Ninja’nın İntikamı
Yazar: Murat Özerİntikam, her daim soğuk yenen bir yemek, bunu "Ninja'nın İntikamı"nda (Ninja Assassin) bir kez daha yakınen görme fırsatı buluyoruz. Ancak bu fırsatın bize bir şeyler kazandırıp kazandırmadığı konusunda derin kuşkularımız var. Wachowski Biraderler'in kanatları altında yoluna devam eden, önceki filmi "V" (V for Vendetta) ile çarpıcı ve şaşırtıcı bir sonuca ulaşarak takdirimizi kazanan yönetmen James McTeigue, "Ninja'nın İntikamı"yla bu takdirleri geri almamıza neden olacak bir performans gösteriyor ne yazık ki.

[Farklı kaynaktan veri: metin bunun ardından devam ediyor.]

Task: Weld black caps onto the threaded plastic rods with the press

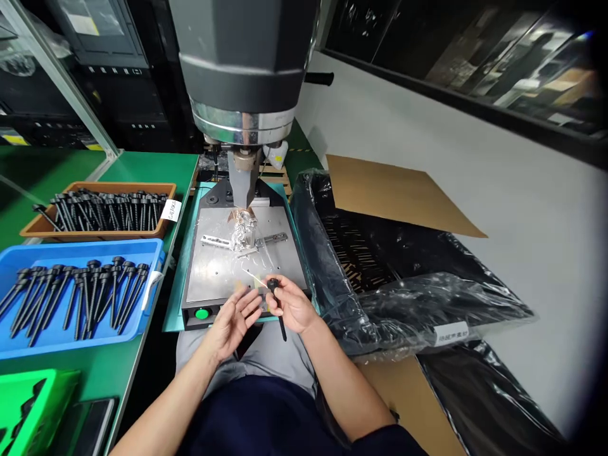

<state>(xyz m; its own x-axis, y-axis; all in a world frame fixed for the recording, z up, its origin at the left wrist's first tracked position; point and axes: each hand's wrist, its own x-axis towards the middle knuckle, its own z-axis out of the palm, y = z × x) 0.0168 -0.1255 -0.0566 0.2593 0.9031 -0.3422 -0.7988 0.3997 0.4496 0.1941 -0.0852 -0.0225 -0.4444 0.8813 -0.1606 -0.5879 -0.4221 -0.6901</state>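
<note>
Between the thumb and fingers of my right hand [293, 305] is a black round-headed rod [273, 285], its thin shaft pointing down. A thin pale yellowish strip [254, 277] reaches from near its head toward the upper left; whether they are joined I cannot tell. My left hand [232, 323] is open close by, palm turned up and fingers spread, with nothing seen in it. Just ahead of both hands lies the metal work plate [209, 269]. On it stands a fixture wrapped in clear film [244, 229], directly under the grey horn [242, 180] of the press.
The big grey press head [244, 57] hangs over the plate. A green button [202, 313] is on its front edge. Left are a brown tray [95, 235] and a blue tray [142, 316] of black rods, plus a green bin [57, 380]. A plastic-lined carton [327, 272] stands right.
</note>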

Ninja filmlerinin çekiciliğini tartışmaya bile gerek yok, onların o 'gizemli' şiddetlerinin yarattığı ışığın peşine takılmak kaçınılmaz oluyor genellikle. Geçmişten bugüne karşımıza çıkan ninjalara baktığımızda, bu kahramanların iyiyle kötüyü aynı bünyede barındıran ruh hallerine kendimizi kaptırdığımızı görüyoruz, ki 'anti kahraman' modelinin beyazperdedeki en 'keskin' yansımaları oluyor bunlar.
Çoğunlukla duygularından arındırılmış karakterler olarak karşımıza çıkıyor ninjalar, yaşananlara tepkileri 'duygusal' reflekslerden bağımsız biçimde kimlikleniyor, 'kara ölüm' nitelemesini hak eden bir 'soğukluk'un ete kemiğe bürünmüş halleri oluyorlar. Bu da 'tekdüze' kahramanlardan ziyade bu tür 'karanlık' karakterleri 'baş tacı' yapan biz sinemaseverler için bulunmaz nimet oluyor.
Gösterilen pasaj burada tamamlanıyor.